Instructions for the task: Where does "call" appear in the data? Return each line that holds it.
◆ ◆ ◆ ◆
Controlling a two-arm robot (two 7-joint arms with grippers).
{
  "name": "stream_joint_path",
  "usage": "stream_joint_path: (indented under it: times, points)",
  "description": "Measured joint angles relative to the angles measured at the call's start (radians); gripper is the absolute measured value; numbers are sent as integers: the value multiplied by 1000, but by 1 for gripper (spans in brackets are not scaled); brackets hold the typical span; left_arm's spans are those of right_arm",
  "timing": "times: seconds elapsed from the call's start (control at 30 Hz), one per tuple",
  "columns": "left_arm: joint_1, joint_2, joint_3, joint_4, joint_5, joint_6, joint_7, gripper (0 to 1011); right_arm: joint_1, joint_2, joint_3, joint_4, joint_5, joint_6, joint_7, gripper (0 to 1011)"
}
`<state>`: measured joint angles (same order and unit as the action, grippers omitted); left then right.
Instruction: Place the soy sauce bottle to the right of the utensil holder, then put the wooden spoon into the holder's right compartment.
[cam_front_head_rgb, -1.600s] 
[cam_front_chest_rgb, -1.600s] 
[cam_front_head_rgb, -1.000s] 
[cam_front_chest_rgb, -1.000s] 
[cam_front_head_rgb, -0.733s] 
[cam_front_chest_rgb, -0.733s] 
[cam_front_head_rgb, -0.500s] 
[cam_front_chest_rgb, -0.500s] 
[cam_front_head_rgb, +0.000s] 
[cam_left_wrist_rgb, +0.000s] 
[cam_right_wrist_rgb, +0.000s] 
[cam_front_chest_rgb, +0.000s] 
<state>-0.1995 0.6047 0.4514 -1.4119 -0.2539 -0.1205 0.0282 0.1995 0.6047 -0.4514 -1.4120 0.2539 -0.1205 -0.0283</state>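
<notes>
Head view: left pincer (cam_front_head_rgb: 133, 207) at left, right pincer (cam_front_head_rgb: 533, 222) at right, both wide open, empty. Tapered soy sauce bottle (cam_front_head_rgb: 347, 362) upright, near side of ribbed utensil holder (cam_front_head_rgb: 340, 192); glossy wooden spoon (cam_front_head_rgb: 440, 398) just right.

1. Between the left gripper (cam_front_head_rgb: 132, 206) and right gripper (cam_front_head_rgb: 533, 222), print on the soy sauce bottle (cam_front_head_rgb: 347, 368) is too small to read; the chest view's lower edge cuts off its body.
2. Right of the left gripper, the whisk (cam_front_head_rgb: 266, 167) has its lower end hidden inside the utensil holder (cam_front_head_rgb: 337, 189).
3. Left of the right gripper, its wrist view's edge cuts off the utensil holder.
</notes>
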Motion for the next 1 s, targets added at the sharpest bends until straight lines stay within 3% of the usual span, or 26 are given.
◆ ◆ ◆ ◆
Response for this exercise:
  "description": "Measured joint angles relative to the angles measured at the call's start (radians); gripper is the absolute measured value; numbers are sent as integers: the value multiplied by 1000, but by 1 for gripper (spans in brackets are not scaled); brackets hold the typical span; left_arm's spans are those of right_arm",
  "timing": "times: seconds elapsed from the call's start (control at 30 Hz), one per tuple",

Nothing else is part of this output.